So up until now I’ve felt like the Galaxy Note 2 is really just a larger Galaxy S 3 with an active digitizer. But the 1280x720 HD SAMOLED display at 5.5 inches diagonal is where the Note 2 begins to strongly diverge from that trend. First off, it’s bigger than the Note’s HD SAMOLED which was 5.3" and 1280x800.

 


Galaxy Note 2 (left), Galaxy Note (right)

When I heard that Samsung was going to be doing a Note 2, I originally suspected that they would use the original Note’s display in conjunction with the hardware platform I outlined earlier.
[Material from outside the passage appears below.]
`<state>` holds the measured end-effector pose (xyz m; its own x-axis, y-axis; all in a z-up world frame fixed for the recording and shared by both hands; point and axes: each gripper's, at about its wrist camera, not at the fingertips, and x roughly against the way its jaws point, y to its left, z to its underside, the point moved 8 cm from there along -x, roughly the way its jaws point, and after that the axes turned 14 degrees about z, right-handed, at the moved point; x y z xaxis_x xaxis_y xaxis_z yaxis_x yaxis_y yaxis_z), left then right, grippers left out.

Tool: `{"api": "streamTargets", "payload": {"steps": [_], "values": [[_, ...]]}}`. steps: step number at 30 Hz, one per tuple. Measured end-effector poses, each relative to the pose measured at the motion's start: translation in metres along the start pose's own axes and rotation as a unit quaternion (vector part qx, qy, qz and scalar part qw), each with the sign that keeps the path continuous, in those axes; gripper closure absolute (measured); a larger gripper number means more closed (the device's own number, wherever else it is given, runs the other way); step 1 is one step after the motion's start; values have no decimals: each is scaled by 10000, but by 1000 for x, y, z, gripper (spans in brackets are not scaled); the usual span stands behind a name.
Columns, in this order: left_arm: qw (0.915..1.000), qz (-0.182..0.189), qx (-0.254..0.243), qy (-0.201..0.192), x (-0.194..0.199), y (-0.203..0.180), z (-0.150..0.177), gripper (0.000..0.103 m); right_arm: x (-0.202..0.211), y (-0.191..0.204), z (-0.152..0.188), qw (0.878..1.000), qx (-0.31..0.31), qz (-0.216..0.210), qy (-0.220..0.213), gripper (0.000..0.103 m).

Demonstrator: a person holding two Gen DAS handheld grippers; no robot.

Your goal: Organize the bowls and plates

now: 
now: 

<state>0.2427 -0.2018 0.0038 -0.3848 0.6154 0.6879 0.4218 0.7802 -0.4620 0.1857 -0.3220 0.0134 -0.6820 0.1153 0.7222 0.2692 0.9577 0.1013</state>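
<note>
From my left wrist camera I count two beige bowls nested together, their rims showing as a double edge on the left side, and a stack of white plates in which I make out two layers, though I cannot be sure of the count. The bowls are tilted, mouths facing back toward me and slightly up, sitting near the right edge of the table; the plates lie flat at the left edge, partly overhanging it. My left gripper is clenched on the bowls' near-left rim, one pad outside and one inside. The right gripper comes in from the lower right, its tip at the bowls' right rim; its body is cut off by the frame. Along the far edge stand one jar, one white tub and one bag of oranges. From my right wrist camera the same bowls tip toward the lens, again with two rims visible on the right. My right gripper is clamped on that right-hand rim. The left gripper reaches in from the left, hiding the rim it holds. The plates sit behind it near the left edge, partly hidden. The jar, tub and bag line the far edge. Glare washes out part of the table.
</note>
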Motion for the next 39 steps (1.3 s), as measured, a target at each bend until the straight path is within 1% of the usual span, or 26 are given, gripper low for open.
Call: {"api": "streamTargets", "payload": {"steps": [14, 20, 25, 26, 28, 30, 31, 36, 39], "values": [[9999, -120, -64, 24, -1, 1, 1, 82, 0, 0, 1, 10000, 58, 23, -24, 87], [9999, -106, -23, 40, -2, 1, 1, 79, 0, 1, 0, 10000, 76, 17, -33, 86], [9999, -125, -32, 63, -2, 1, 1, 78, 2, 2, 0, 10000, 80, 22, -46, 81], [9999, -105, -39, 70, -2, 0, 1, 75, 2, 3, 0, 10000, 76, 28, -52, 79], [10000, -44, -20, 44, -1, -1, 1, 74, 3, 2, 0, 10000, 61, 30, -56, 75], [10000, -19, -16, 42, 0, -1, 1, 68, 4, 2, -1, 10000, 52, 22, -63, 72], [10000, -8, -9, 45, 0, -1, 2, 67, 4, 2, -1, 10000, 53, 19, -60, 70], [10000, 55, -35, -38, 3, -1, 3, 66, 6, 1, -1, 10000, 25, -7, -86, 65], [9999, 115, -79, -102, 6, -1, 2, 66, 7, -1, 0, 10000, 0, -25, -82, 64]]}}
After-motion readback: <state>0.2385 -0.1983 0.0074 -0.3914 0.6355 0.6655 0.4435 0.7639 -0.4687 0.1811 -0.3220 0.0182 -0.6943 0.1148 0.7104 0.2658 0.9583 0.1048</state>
Instead, Samsung has gone with an entirely new revision of HD SAMOLED yet again for the Note 2, one that represents an interesting middle ground between a traditional RGB stripe like you’d see on an LCD and the RG BG Nouvoyance PenTile tech that we’ve seen countless times and iterated through a few different geometries to date.

With Galaxy Note 2, Samsung has gone with an entirely new subpixel rendering matrix, which I’ve heard was going to be called S Stripe. Instead of the previous PenTile tech which used two subpixels per logical pixel (either RG or BG), this new subpixel geometry uses 3 subpixels per pixel (RGB) but with a green subpixel above the red subpixel and a long vertical blue subpixel.

The reason for this change in geometry has always been an interesting one. The blue material has a lower luminous efficiency than the other colors, and thus requires either a larger area or higher drive power to match the equivalent green and red luminance. This is why you hear people saying the blue subpixel ages faster — sure, at the same size it ends up burning out faster due to this lower efficacy.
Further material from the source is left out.